— Task brief —
What is needed is the number of lines below that contain the word "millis", with no other output.

— Recorded data —
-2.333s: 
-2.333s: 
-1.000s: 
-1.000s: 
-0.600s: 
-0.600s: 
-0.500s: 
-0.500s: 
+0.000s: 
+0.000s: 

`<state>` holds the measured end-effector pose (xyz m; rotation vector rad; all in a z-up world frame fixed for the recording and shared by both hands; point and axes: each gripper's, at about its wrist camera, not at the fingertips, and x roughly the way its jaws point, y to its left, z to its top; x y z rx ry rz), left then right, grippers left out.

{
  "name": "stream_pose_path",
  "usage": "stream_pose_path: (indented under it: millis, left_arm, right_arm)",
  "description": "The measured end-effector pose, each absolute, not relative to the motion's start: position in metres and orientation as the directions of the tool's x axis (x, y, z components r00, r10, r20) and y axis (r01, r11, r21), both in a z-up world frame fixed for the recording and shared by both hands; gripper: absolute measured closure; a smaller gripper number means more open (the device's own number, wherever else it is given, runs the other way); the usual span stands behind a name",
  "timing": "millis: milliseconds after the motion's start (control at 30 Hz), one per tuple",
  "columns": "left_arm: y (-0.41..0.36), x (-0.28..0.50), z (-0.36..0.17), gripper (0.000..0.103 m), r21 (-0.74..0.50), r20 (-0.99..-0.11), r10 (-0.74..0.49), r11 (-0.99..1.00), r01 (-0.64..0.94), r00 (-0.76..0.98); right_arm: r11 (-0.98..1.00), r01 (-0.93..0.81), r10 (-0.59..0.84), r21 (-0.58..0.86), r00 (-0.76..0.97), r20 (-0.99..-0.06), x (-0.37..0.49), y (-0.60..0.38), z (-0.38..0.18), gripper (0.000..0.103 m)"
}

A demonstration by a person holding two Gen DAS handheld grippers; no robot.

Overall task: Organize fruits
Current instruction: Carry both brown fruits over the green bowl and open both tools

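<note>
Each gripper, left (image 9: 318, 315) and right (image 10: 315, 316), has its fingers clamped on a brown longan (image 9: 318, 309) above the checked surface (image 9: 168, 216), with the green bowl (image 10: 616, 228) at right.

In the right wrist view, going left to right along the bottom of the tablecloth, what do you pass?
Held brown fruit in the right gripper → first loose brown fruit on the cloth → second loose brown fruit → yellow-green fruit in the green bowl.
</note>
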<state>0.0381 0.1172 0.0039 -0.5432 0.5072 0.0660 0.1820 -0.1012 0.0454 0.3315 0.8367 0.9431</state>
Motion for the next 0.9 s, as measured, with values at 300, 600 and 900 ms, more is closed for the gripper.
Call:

— Response area —
2